■ **Exercise brief**:
From the first line to the last, set down the data exactly as given.

■ **Collected material**:
= = = = = = =

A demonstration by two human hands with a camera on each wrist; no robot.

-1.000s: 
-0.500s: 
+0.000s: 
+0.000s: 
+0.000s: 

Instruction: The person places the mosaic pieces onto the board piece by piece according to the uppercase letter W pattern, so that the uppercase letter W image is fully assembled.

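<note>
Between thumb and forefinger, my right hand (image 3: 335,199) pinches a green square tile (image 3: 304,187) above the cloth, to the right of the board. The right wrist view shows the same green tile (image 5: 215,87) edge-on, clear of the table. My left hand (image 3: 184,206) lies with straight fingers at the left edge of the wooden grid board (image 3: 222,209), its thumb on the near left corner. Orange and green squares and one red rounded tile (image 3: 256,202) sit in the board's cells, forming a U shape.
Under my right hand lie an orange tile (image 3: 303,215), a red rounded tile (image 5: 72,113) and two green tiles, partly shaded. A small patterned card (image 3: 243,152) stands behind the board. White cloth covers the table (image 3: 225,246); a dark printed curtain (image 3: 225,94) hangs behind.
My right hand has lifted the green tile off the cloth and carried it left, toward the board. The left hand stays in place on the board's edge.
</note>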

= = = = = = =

■ **Final answer**:
A demonstration by two human hands with a camera on each wrist; no robot.

-1.000s: 
-0.500s: 
+0.000s: 
+0.000s: 
+0.000s: 

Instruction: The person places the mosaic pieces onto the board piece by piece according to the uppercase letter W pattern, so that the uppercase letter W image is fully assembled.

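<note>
Between thumb and forefinger, my right hand (image 3: 335,199) pinches a green square tile (image 3: 304,187) above the cloth, to the right of the board. The right wrist view shows the same green tile (image 5: 215,87) edge-on, clear of the table. My left hand (image 3: 184,206) lies with straight fingers at the left edge of the wooden grid board (image 3: 222,209), its thumb on the near left corner. Orange and green squares and one red rounded tile (image 3: 256,202) sit in the board's cells, forming a U shape.
Under my right hand lie an orange tile (image 3: 303,215), a red rounded tile (image 5: 72,113) and two green tiles, partly shaded. A small patterned card (image 3: 243,152) stands behind the board. White cloth covers the table (image 3: 225,246); a dark printed curtain (image 3: 225,94) hangs behind.
My right hand has lifted the green tile off the cloth and carried it left, toward the board. The left hand stays in place on the board's edge.
</note>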

What has been written completes the answer.